On June 11th, 2012 I emailed my friend’s dad, who is a lawyer in California, to ask him for some advice about what happened to mom when she had a colonoscopy at Halifax Hospital in Daytona Beach, FL:


From: David V. Gagne
To: [redacted]
Sent: June 11, 2012 @ 03:34 PM PDT

Hey [redacted],

I don’t know how much I’ve told you (or [redacted] might have told you) about my mom, but she is in the hospital right now and has been (except for about three weeks) since December 1, 2011.

[redacted] suggested I tell you about an incident that happened recently, so that’s what I’m doing. This is the short and quick version.

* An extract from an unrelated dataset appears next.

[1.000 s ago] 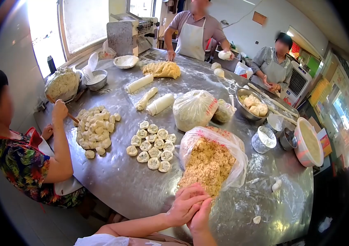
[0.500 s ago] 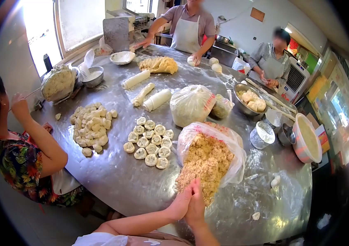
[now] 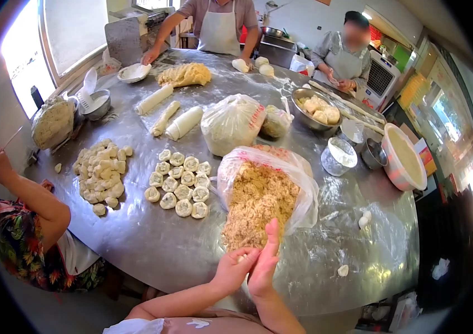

Please do let me know if (a) you think I should do anything about this or (b) you want more details.

Thanks, [redacted].


The hospital called on the 21st of May and asked my permission to put her under anesthesia and perform a colonoscopy; I approved and they had the procedure on the 23rd.
On the 25th I got a call from Dr. Nasr, the gastroenterologist who wanted to let me know that the nurse who handed him the equipment (endoscope) had (possibly) not properly autoclaved the medical device. That meant it wasn’t sterile, and they were concerned about her possibly contracting Hepatitis A, B, or C, or HIV. I was told that they were testing her for all four, the doctor was very apologetic, and he said they would have the results by the following Tuesday (May 29).
On the 30th I called and was told by a nurse that there was no record of any of these tests being performed, but that was only because it was a hospital error and the patient wasn’t being billed for it, so the tests weren’t associated with her account. She was able to find that the HIV test had come back negative. On June 1 the same nurse proactively called to tell me that I would probably not ever get formal results of the Hepatitis testing unless there was a problem.
On June 7th the gastroenterologist called to tell me that the tests had all come back negative, that the nurse who made the mistake had been fired, and that some other nurse who was working on the same shift had been “punished”.
Now any time I call and talk to a new nurse or doctor, I make sure to reference this as there is no record of it in her “files” at the hospital.


He replied to me almost immediately:


From: [redacted]
To: David V. Gagne
Sent: June 11, 2012 @ 03:46 PM PDT

Call the doctor. Tell him that you want all the tests performed again, at the hospital’s expense and you want to receive a copy of the test results directly from the lab. You then want the doctor to call you with his verbal interpretation of the test results.


I responded to him shortly after that and wrote simply, “Okay. I’ll do that tomorrow (Tuesday) when I get to the office.”

He wrote to me the next morning and said:


From: [redacted]
To: David V. Gagne
Sent: June 12, 2012 @ 09:41 AM PDT

Be “firm” with him. He will try to tell you it’s not necessary. Tell him that this time you will make that decision, either informally between you and him or “formally” (don’t explain what you mean by that). Tell him that you’ve been unable to sleep thinking about the negligence of the nurse, the facility and the ultimate supervisors (he will know you’re referring to him) of that nurse. If he accuses you of not trusting him, tell him he’s entitled to his opinion and that you want a second opinion, and you want it faxed directly to you from the lab. Tell him that if it doesn’t come directly from the lab, you’re going to get a third opinion from an independent lab and that he will ultimately pay the cost.